おはようございます、ゆまコロです。
比嘉富子『白旗の少女』を読みました。
彼女が沖縄戦で遭遇した旧日本軍の兵士の様子や、避難中で弟を亡くしたこと、また避難時に辿った道を振り返ると、よく生きて避難できたな、と恐ろしくなります。
道中出会ったウサギのニイニイは、逃げる場所を変えることで、結果的に筆者を焼夷弾から救います。
「きっとお母さんが、一人ぽっちになってしまったわたしをあわれんで、米須で亡くなったニイニイをウサギにかえて、わたしのところへつかわしてくれたのだ。そうだ、きっとそうだ。」
切ない場面ですが、ここが一番好きです。
そしてこの後出会う老夫婦との出会いが、彼女の命を直接的に助けることになります。
ガマ(防空壕)に隠れていた夫婦は、自力では脱出出来ないけれど、筆者が戦場を歩いていても攻撃されないよう、白い旗を作ってくれるのです。

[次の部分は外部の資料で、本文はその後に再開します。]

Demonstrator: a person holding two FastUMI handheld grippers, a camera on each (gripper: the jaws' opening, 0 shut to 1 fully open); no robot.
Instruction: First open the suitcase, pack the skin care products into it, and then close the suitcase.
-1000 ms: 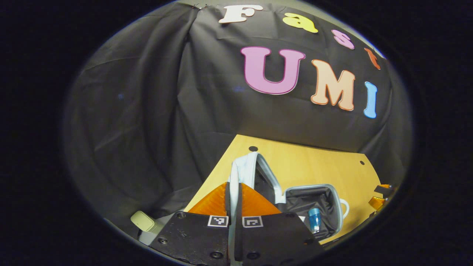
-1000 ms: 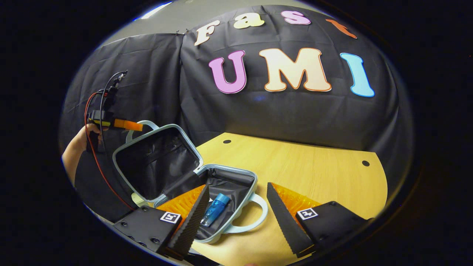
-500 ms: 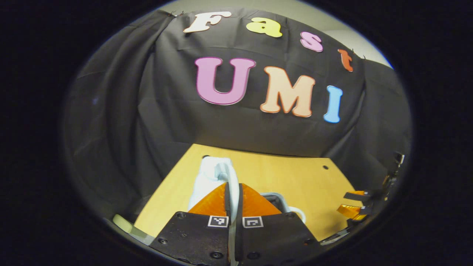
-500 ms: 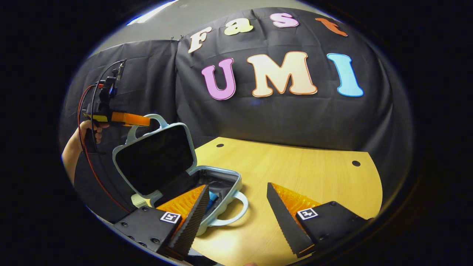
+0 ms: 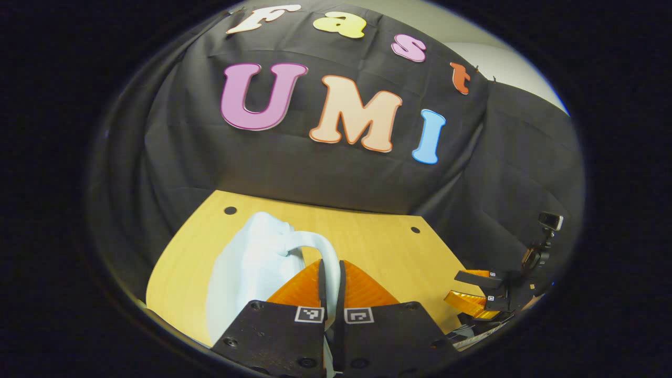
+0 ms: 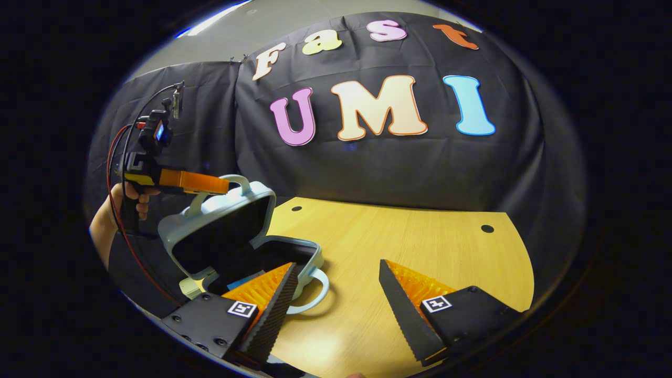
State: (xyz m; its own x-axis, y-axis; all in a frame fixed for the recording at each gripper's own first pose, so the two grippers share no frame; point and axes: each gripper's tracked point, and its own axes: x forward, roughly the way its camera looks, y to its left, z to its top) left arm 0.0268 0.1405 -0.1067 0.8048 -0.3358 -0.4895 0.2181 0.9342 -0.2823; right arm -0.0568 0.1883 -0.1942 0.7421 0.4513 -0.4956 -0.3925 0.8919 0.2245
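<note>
Now the wooden table [image 6: 409, 247] takes up the floor of the booth, and on its near-left part sits the pale blue suitcase [image 6: 294, 257], its base flat on the wood. Its lid [image 6: 220, 226] is tilted well over the base, only partly open, dark lining showing underneath. In the left gripper view that same lid [image 5: 247, 268] appears as a pale rounded shell just ahead of the fingers.

On to the tongs. The left gripper [image 5: 329, 273] has its two fingers pressed together on the lid's handle [image 5: 320, 247], the pale loop curving up out of the pinch; in the right gripper view the left gripper [image 6: 223, 185] sits at the handle [image 6: 239, 181] on top of the lid, with a hand [image 6: 128, 197] wrapped around its grip. The right gripper [image 6: 336, 270] hangs wide apart and holds nothing, low above the table just beside the suitcase base.

Smallest of all, a sliver of blue skin care bottle [image 6: 244, 280] peeks from inside the base, beside the right gripper's left finger.
</note>
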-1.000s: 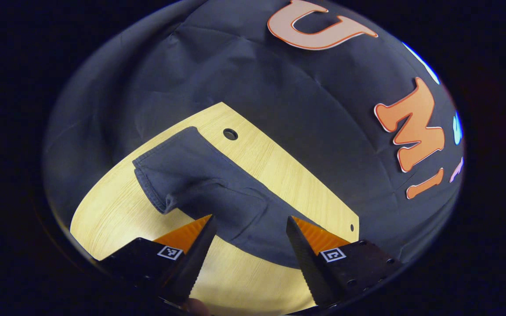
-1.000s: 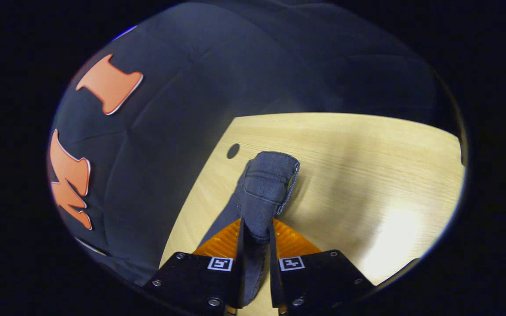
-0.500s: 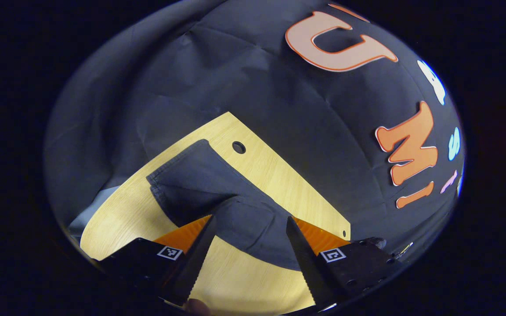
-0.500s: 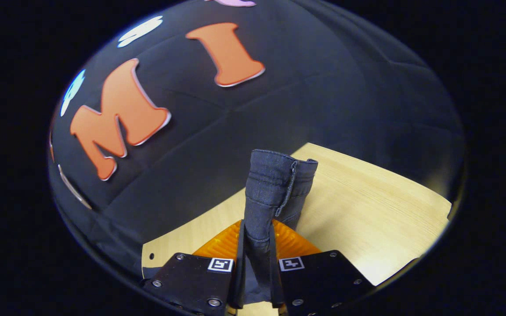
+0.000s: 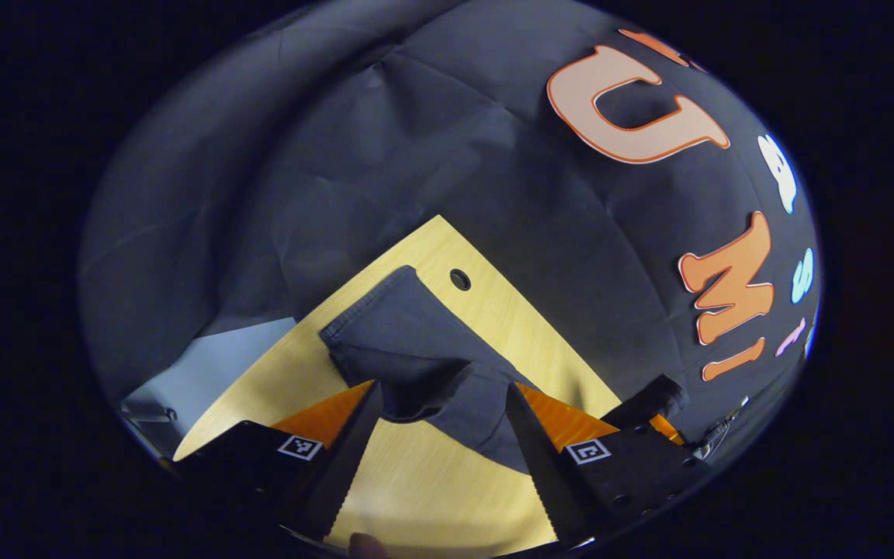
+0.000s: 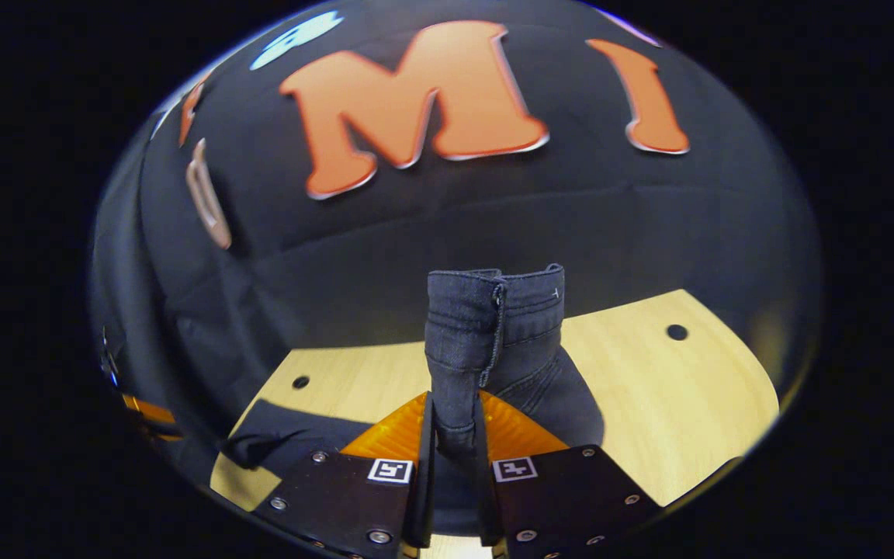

「「ナアー、ヌブティイ、マーダイ?(もう、のぼったか、まだか?)」
かぼそいけれど、はっきりした声でした。
わたしは、その声にあと押しされるように、ガマから外へと出ました。わたしの小さなおしりが穴から外へ出ていくさまを、おじいさんは、どんな気持ちで見送ったことでしょう。また、おばあさんは、どんな気持ちで、「ナアー、ヌブティイ、マーダイ?」といったのでしょう。
わたしは、このときの二人の心情を思うと、いまでも、涙があふれてとまらなくなります。」
自国の兵士と敵が、自分の住んでいる土地で戦っているとしたら、果たして生き延びられるのか。
改めて、今の世の中に感謝の念が生まれます。
読んで下さってありがとうございました。